GIVEN ENTRIES Start Marker

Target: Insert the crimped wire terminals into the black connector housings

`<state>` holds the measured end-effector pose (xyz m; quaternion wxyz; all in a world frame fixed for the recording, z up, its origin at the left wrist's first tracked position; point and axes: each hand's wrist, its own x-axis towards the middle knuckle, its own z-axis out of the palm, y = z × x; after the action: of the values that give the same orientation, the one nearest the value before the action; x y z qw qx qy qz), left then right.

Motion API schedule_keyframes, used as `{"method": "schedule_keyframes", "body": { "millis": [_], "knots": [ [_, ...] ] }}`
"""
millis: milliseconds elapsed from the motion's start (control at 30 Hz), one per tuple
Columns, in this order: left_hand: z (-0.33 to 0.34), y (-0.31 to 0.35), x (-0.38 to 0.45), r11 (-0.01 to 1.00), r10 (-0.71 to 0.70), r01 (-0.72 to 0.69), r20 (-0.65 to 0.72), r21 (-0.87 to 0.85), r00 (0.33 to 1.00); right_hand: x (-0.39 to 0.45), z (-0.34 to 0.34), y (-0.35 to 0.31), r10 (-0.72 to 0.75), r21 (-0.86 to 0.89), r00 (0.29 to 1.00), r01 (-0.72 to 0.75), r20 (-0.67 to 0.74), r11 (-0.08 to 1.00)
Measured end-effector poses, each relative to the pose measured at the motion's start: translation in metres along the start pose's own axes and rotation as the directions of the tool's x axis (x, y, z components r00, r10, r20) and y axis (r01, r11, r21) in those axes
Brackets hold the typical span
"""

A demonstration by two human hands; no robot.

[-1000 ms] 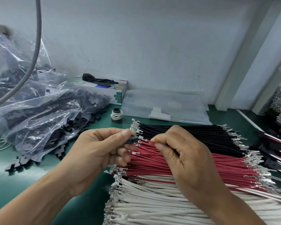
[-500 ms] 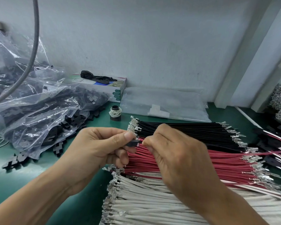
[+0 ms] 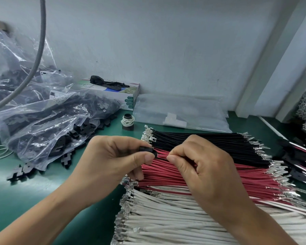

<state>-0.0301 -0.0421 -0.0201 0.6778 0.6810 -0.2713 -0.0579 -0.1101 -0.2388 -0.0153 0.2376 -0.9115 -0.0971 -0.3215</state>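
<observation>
Step in hand, as judged: insertion of one red wire's terminal into a housing. The left hand [image 3: 117, 160] is closed around a small black connector housing [image 3: 147, 150], pinched between thumb and forefinger and held above the near end of the wire stacks. The right hand [image 3: 200, 163] is closed in a fingertip pinch on a red wire [image 3: 161, 154] just beside the housing. The wire runs straight to the housing's right face; its terminal is not visible, so it is either at the mouth or partly entered. Seating depth cannot be told.

Stock on the green bench [image 3: 12, 195]: black wires [image 3: 201, 140] at the rear, red wires [image 3: 193, 175] in the middle, white wires [image 3: 175, 214] nearest, all lying side by side with crimped terminals [image 3: 147, 134] at both ends. Loose housings lie in clear plastic bags [image 3: 42, 119] to the left, a few spilled onto the bench.

Next move, as judged: a straight push along the cavity axis with the housing held steady, terminal correctly oriented, until it locks; then a light pull-back to confirm retention. A grip close behind the crimp would limit wire buckling.
</observation>
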Motion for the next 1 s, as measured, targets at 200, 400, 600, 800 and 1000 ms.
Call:
{"method": "schedule_keyframes", "body": {
  "millis": [200, 400, 600, 800, 1000],
  "knots": [
    [0.001, 0.001, -0.002, 0.997, -0.032, 0.036, 0.052, -0.063, 0.998, -0.003, 0.006, -0.004, -0.05, 0.009, 0.998, 0.05, -0.023, 0.999],
    [0.002, -0.001, 0.001, 0.998, -0.051, 0.053, 0.053, -0.033, 0.997, 0.002, -0.009, 0.0, -0.054, -0.166, 0.998, 0.052, -0.012, 0.985],
    [-0.001, -0.005, 0.001, 0.999, -0.046, 0.045, -0.013, -0.028, 0.999, -0.002, -0.018, -0.016, -0.035, -0.141, 0.994, 0.05, 0.105, 0.989],
    [-0.001, -0.008, 0.004, 0.999, -0.045, 0.044, -0.045, -0.026, 0.998, -0.009, 0.001, -0.026, 0.09, -0.079, 0.876, -0.059, 0.474, 0.995],
    [0.0, -0.008, 0.003, 0.999, -0.048, 0.046, -0.06, -0.028, 0.997, -0.008, 0.003, -0.029, 0.151, -0.022, 0.855, -0.161, 0.496, 0.987]
  ]
}}
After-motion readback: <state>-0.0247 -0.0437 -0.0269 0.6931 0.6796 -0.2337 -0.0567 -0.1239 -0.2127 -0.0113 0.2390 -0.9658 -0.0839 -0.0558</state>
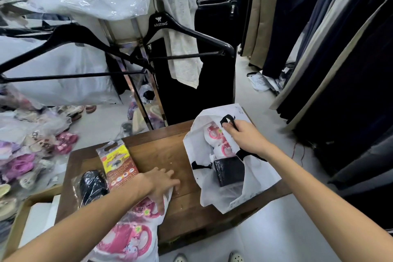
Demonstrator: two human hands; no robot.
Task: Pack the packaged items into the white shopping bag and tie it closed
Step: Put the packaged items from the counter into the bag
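Right grip [244, 136] clenched on black handle [228, 120] of white bag [214, 195], left grip [162, 183] grasping pink-slipper package [131, 238]

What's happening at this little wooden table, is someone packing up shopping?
Yes. A person is filling a white shopping bag on the wooden table. The right hand holds the bag's black handle up, keeping it open; pink-and-white shoes and a black packet already lie inside. The left hand grips another pack of pink shoes. A black packaged item and a red-and-yellow packet wait on the table.
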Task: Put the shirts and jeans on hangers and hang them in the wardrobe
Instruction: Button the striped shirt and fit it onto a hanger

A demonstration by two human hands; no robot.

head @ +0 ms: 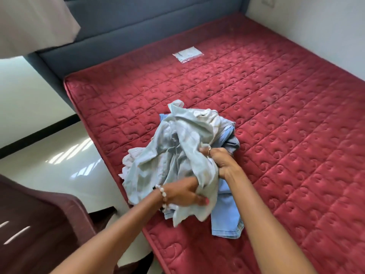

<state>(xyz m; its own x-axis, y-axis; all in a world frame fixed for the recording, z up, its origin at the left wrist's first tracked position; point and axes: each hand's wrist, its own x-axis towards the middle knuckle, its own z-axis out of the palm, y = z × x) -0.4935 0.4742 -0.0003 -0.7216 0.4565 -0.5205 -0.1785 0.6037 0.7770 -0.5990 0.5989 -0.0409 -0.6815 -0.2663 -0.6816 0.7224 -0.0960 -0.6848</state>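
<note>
A crumpled pale green shirt (177,147) lies on top of a small pile of clothes near the left edge of the red mattress (276,115). Under it show light blue jeans (227,214) and a bit of white cloth (130,157). My left hand (183,194), with a bead bracelet on the wrist, grips the shirt's lower fold. My right hand (221,161), with a ring on the thumb, holds the shirt's right side. No hanger or wardrobe is in view.
A small clear plastic packet (187,54) lies far back on the mattress. A grey-blue headboard (118,36) runs along the far side, a white wall (316,36) on the right. Glossy white floor (59,165) lies left, with a dark maroon fabric piece (39,224) at lower left.
</note>
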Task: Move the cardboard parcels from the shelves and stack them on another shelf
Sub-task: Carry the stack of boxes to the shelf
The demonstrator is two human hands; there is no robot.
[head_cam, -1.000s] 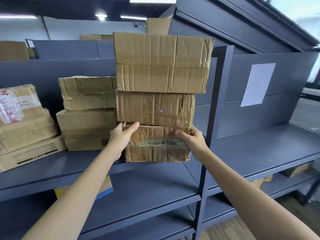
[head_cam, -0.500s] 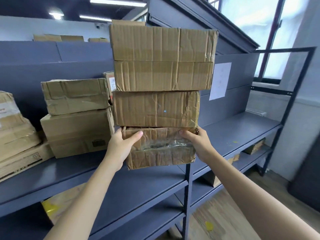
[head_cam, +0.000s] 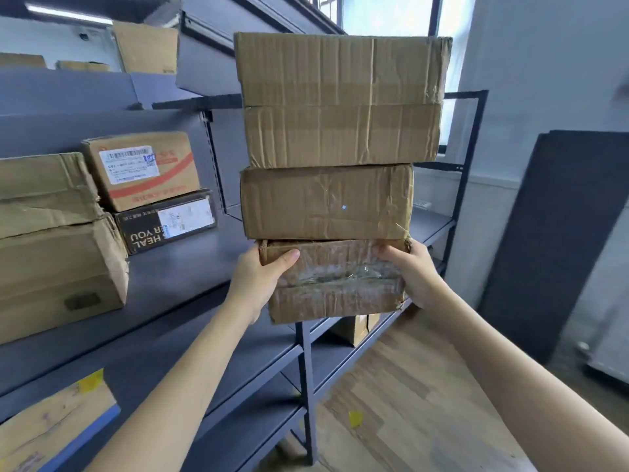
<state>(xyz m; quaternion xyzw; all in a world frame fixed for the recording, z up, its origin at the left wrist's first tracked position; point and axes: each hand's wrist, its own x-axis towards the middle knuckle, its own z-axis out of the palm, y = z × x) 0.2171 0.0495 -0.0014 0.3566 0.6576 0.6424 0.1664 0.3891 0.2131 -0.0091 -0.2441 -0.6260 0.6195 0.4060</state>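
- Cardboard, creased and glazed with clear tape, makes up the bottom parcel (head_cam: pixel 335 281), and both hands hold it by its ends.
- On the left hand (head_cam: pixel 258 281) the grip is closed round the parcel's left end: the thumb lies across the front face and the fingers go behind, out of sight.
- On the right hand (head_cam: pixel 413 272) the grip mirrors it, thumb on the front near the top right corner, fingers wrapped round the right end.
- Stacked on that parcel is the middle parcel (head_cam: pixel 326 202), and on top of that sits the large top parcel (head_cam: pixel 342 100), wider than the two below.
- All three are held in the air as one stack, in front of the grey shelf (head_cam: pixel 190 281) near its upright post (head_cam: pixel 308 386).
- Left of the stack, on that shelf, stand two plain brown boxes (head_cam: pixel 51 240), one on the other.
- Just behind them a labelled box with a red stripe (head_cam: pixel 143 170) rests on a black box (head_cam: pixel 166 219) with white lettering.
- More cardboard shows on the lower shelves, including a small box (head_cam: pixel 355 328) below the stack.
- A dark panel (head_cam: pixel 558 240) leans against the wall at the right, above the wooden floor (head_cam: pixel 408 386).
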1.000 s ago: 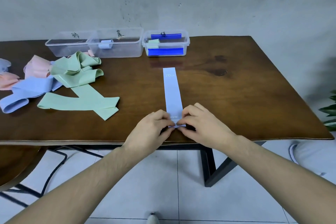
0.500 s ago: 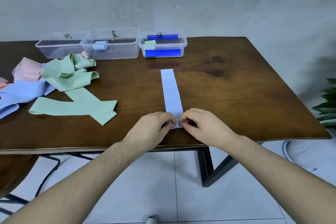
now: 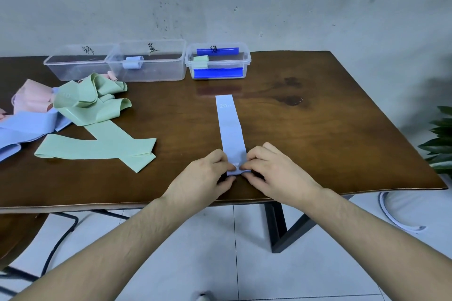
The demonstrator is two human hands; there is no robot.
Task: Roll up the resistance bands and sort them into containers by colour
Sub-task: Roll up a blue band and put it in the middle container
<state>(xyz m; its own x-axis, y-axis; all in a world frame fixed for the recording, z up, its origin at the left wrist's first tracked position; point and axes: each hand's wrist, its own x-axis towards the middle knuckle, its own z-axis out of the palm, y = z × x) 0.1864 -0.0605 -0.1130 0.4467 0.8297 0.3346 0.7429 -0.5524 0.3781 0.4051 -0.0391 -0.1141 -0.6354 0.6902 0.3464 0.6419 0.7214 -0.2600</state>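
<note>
Left hand: the left hand [image 3: 205,178] lay at lower centre of the frame on the near edge of the table [image 3: 330,134], knuckles up, its forearm reaching in from the lower left; thumb and forefinger were curled and pinched the near end of the light blue band [image 3: 231,129].
Right hand: the right hand [image 3: 274,173] mirrored it just to the right, fingers bent, its fingertips [image 3: 244,167] pinching the same end, almost touching the left hand's.
Band position: the band lay flat, running straight from the hands toward the upper centre, its far end printed "20"; the near end was turned into a small roll between the two hands.
Change: a second ago the near end looked flatter under the fingers, and the flat strip has since grown slightly shorter; both hands stayed on that end.
Containers: three clear plastic tubs stood in a row at upper centre-left. The left tub [image 3: 73,66] held nothing I could make out, the middle tub [image 3: 156,66] held a rolled blue band [image 3: 133,62], and the right tub [image 3: 217,61], with blue latches, held a rolled green band [image 3: 201,61].
Loose bands: thin, matte, floppy strips lay at centre left: a green pile [image 3: 97,115], pink bands [image 3: 31,100] and blue bands [image 3: 24,127], crumpled and overlapping.
Table surface: dark brown wood, glossy, with a stain at right centre.
</note>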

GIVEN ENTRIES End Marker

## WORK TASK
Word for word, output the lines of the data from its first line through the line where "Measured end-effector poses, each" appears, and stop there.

## ANSWER SECTION
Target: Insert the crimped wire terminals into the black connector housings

`<state>` holds the measured end-effector pose (xyz m; quaternion wxyz; all in a world frame fixed for the recording, z up, its origin at the left wrist's first tracked position; point and axes: each hand's wrist, its own x-axis towards the middle knuckle, its own z-axis out of the palm, y = z × x; after the action: of the values that give the same orientation, the one nearest the value before the action; x y z qw qx qy qz), left then right.

Motion API schedule_keyframes, used as `{"method": "schedule_keyframes", "body": { "millis": [_], "knots": [ [_, ...] ] }}`
"""
millis: milliseconds elapsed from the motion's start (control at 30 Hz), one per tuple
Columns, in this order: left_hand: z (-0.33 to 0.34), y (-0.31 to 0.35), x (-0.38 to 0.45), r11 (-0.01 to 1.00), r10 (-0.71 to 0.70), r01 (-0.72 to 0.69), r20 (-0.65 to 0.72), r21 (-0.87 to 0.85), r00 (0.33 to 1.00); right_hand: x (-0.39 to 0.45), z (-0.34 to 0.34), y (-0.35 to 0.31), r10 (-0.72 to 0.75), r21 (-0.86 to 0.89), r00 (0.29 to 1.00), r01 (-0.72 to 0.75), r20 (-0.67 to 0.74), r11 (-0.08 to 1.00)
Measured end-effector poses, each relative to the pose measured at the motion's start: translation in metres along the start pose's own axes and rotation as the directions of the tool's x axis (x, y, z components r00, r10, r20) and y axis (r01, r11, r21) in those axes

Response complete; there is no more output.